ぼくに向けられた攻撃でさえないというのに。
その風は、もはや暴力であった。
「行け――……っ!」
玄架の声。姿は見えないが、彼女が攻撃に転じたのだとわかる。
ぼくは影のバリケードに守られながら、それでもどうにか正面の様子を窺おうと、壁の脇から顔を覗かせた。
果たして。そこにも、影があった。
玄架の腕から、背から、足元から――幾条にも重なった黒の線が、踊り狂うようにして奔っているのが見える。その数は、三ケタに迫ろうかというほどだ。
綴生のそれが突風ならば、玄架の影は暴風だ。
ふたつの風が――正面からお互いを削り合っていく。
玄架の攻撃は、防御の全てを棄てていた。
無形の風に対し、隙間のある影の攻撃では、その全てをいなすことができない。
ならば――先に刺す他ないという判断なのだろう。
影の槍が、綴生の身体に降り注ぐ。
苛烈なまでの槍の雨を、けれど綴生は、風を操るその能力と、持ち前の超人的な身体能力を併せて躱し続けている。
だが。
「――っ、」
降り続く影の一条が、綴生の肌を僅かに掠めた。
その一撃を皮切りにして、綴生の肌が次々に削れ、穿たれ、鮮血を辺りに滲ませていく。
処理しきれる限界を、玄架の攻撃が上回っていたらしい。
そして――蛇のようにうねる一条が、とうとう綴生の鳩尾を捉えた。
「が――ぐ」
急所に魔術の一撃を喰らい、綴生はもんどり打って吹き飛ばされた。
切断ではなく、打撃を受けた反応だ。
綴生が生身で持つ異常な防御力と、玄架への反撃の苛烈さが合わさって、綴生は即死を免れたらしい。
だが、確かにダメージは受けているようだ。
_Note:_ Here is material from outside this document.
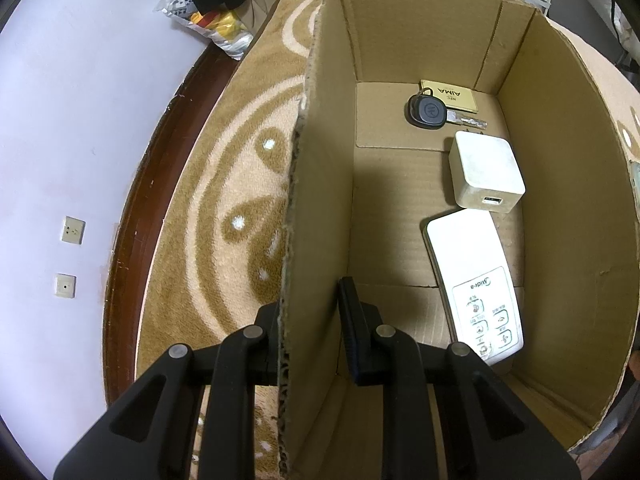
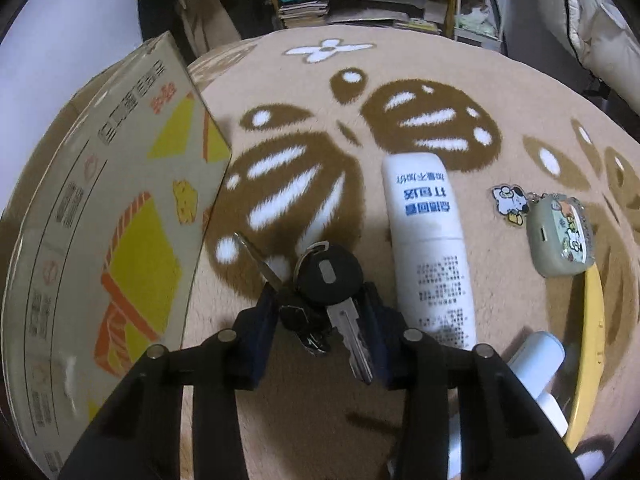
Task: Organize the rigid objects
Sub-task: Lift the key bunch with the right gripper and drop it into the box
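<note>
In the left wrist view my left gripper (image 1: pixel 310 304) is shut on the left wall of the open cardboard box (image 1: pixel 320 160), one finger outside and one inside. On the box floor lie a gold card (image 1: pixel 452 96), a black key fob (image 1: pixel 426 112), a white charger cube (image 1: pixel 486 172) and a white remote (image 1: pixel 474 284). In the right wrist view a bunch of keys (image 2: pixel 328 276) with a round black head lies on the carpet. My right gripper (image 2: pixel 320 292) points down over it, its pads against both sides of the bunch.
The printed outside of the box (image 2: pixel 120 220) stands at left. Right of the keys lie a white tube (image 2: pixel 428 248), a cartoon charm (image 2: pixel 510 200), a small grey case (image 2: pixel 560 236), a yellow rim (image 2: pixel 592 340) and a pale blue-white object (image 2: pixel 536 364). Shelves stand behind.
</note>
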`<state>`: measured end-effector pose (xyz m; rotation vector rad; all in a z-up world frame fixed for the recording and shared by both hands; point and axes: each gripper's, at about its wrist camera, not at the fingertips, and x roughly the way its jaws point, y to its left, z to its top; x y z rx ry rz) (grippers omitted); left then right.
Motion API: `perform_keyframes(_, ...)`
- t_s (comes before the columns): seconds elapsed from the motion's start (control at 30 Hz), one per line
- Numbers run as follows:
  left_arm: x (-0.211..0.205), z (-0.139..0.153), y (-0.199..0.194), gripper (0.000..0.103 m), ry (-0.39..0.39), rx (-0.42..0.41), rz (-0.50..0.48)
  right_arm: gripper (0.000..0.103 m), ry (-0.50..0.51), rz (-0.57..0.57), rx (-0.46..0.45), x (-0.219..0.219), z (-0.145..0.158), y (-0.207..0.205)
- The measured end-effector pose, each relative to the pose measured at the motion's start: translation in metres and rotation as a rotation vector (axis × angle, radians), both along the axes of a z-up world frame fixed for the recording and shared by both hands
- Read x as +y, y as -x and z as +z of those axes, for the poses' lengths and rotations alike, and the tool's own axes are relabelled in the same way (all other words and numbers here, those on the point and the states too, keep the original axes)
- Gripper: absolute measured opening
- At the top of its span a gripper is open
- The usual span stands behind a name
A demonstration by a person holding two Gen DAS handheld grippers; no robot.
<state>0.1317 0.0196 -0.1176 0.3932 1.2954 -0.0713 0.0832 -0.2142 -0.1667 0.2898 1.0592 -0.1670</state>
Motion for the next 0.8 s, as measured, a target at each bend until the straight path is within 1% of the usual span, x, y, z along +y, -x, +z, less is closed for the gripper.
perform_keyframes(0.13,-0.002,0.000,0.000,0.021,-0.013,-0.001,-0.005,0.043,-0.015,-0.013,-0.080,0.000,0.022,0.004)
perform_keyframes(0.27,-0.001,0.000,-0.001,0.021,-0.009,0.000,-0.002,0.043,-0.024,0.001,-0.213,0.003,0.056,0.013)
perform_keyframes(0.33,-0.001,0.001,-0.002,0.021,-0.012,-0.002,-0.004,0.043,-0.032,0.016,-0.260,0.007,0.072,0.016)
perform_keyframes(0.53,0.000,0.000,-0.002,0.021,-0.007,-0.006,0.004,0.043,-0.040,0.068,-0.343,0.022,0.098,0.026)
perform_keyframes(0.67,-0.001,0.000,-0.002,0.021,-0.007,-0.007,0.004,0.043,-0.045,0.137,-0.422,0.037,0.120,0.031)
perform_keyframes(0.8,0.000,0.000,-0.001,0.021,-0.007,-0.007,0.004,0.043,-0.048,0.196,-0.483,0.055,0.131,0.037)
綴生の口端から、わずかに血液が流れ出ている。衝撃で、内臓をどこか痛めたのだろう。
「ふ――」と。
綴生は、そこで初めて、表情に薄い笑いを作った。
愉しげに――そう、どこかわずかな悦びが、綴生の様子には見て取れる。
「見事だ」
綴生が言った。まるで正義の味方に斬られた、物語の悪役のように。
もっとも、
「身体に傷をつけられたのは、数年振りだったよ、魔術師」
それは――観念の台詞ではなかったのだが。
「――誇っていい」
その言葉と同時。
血が、まるで噴水のように舞って、黒い夜を紅に染めた。
「は――?」
僕は思わず目を疑った。
なぜなら、
その、鮮やかで美しい暗紅の出どころが――玄架の肉体であったから。